Black Coast is an English nu metalcore band from Stoke-on-Trent, United Kingdom.

History

Formation and Ill Minds Vol. 1 (2016-2020) 
The band was formed in January 2016 following the folding of the bands"Bet It All" and "Dead City Souls". The idea was originally pitched by Scott Pinnington to fellow guitarist Joe Mayer, who then invited bassist Jack Beardsall and drummer Matty Clark, with Charlie Hewitt finally arriving after a small number of practice sessions.

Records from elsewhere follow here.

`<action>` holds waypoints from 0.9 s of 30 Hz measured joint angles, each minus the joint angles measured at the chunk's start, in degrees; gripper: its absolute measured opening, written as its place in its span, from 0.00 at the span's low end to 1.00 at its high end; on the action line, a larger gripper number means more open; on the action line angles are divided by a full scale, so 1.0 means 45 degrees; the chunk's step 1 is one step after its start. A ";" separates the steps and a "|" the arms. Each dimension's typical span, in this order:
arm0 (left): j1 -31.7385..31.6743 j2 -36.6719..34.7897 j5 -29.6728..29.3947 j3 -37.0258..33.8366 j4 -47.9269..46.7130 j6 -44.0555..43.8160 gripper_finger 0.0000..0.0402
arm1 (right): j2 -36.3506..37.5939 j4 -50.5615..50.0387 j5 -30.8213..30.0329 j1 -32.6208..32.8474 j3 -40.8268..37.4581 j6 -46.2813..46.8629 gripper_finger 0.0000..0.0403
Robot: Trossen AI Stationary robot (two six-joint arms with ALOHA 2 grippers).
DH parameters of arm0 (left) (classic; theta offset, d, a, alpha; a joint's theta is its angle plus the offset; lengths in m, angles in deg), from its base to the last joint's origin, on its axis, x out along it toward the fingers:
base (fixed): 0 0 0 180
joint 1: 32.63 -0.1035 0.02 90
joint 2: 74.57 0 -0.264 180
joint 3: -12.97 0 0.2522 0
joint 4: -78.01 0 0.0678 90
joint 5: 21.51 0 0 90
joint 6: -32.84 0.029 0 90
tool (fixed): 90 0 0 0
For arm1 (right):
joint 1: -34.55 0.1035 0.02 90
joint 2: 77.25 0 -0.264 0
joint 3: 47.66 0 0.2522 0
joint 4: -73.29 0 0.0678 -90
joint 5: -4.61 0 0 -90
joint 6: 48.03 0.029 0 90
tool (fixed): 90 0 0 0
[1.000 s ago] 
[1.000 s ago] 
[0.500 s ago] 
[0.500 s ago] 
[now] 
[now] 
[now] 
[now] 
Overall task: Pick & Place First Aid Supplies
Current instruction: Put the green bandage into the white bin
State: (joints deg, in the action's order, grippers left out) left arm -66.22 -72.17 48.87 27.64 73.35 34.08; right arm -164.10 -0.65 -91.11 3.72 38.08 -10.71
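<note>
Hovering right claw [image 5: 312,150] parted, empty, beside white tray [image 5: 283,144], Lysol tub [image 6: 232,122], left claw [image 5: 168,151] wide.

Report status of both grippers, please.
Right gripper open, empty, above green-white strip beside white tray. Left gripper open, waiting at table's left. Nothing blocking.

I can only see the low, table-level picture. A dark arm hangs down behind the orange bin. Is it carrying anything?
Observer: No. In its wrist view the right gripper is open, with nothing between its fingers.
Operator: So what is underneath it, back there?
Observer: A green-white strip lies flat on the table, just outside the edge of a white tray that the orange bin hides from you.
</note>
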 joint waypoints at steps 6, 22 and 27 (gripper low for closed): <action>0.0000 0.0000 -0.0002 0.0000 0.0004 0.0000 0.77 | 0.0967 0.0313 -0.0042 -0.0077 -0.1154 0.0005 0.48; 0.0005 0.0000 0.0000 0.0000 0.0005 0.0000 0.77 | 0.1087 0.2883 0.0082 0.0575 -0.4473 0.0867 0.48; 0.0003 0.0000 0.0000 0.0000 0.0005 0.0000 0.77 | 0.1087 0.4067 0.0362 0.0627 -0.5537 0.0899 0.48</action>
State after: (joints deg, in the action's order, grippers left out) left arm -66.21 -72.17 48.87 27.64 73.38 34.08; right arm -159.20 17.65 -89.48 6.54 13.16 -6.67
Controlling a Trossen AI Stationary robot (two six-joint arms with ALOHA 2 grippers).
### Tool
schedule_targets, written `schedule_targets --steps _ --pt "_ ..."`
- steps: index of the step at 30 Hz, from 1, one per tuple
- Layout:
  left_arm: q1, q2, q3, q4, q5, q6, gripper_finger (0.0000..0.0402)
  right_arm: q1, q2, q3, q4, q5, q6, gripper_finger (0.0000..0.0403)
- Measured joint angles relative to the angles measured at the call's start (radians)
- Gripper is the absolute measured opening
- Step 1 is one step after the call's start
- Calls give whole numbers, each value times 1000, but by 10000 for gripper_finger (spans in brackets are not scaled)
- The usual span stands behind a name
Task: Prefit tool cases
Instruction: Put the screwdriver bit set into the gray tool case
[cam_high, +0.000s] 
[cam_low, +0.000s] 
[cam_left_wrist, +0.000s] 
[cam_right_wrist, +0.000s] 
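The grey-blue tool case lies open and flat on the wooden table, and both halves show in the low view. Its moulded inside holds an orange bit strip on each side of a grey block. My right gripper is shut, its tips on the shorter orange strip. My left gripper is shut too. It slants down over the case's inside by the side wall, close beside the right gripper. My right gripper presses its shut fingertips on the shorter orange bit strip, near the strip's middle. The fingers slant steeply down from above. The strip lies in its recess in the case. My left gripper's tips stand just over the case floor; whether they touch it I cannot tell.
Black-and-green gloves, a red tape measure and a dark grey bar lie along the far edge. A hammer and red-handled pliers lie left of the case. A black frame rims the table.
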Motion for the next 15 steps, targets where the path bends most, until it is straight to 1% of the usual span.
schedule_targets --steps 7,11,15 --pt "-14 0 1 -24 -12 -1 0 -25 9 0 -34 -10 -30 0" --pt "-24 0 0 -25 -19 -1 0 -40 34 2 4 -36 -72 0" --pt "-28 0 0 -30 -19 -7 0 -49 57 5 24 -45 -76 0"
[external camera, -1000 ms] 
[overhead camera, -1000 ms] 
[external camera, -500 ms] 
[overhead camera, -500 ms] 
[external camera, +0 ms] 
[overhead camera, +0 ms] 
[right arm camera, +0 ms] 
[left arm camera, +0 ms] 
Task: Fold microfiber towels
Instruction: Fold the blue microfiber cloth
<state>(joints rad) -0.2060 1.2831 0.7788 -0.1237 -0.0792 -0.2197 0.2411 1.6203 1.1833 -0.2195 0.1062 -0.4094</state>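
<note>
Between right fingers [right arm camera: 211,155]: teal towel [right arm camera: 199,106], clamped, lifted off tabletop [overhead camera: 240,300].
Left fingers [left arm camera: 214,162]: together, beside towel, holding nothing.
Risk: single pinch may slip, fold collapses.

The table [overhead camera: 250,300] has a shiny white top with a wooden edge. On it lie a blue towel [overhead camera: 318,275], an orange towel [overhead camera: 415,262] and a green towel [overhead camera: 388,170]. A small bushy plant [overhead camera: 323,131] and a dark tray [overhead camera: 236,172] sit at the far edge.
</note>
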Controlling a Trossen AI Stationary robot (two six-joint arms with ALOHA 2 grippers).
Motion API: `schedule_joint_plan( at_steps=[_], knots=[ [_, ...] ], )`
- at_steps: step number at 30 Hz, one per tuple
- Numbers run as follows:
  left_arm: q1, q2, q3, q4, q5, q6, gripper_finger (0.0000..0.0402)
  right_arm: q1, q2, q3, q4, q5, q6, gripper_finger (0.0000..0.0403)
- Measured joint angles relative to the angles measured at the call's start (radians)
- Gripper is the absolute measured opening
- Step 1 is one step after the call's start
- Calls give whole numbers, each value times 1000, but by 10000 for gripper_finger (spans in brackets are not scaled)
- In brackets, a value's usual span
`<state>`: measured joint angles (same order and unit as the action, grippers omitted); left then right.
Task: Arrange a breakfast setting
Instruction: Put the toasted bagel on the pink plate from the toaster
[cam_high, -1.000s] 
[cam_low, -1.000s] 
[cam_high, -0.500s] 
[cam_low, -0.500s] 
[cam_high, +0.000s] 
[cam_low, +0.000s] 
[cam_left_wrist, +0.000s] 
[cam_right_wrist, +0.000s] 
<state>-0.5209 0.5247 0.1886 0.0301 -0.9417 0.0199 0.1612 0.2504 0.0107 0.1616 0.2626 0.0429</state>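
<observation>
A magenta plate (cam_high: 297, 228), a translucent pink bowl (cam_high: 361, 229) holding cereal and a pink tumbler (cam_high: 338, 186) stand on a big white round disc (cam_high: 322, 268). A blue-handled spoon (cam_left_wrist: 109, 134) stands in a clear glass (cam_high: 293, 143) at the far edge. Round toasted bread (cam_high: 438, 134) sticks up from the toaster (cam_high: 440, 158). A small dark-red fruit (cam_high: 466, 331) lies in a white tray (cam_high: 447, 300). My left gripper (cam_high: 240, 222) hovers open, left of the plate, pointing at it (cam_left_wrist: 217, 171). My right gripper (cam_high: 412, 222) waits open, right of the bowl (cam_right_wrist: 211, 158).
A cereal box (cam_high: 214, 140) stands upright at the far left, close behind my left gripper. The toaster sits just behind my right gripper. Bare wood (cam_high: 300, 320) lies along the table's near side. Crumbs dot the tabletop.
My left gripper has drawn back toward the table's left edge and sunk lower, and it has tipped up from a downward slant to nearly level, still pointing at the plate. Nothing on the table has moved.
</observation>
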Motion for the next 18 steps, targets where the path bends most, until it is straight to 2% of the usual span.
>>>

The name "Black Coast" was created by an ex-member of a different band, which was ultimately never used; Mayer then reiterated the name when the newly-formed band was looking for one.

A debut EP was released which resulted in a tour with Stray from the Path, with the band later touring Japan and supporting the bands Silent Screams and In Hearts Wake. The EP Ill Minds Vol. 1 was released on November 9, 2018.

Outworld (2021-present) 
Black Coast released the song "Paradise" on April 7, 2021, as the lead single from their album Outworld which would be released later that year. The recording process of the album proved to be problematic, with several songs not working out as they were conceived to be, as well as members facing writer's block, which they decided to remedy via covering the song A Place for My Head. The COVID-19 pandemic bought the band extra time to work on the album, which was in a complete state upon the release of "Paradise".

The second single from the album, "Strangers Skin", was released on 3 August.

Originally intended to be released on August 27, Outworld was ultimately postponed to a 19 November release.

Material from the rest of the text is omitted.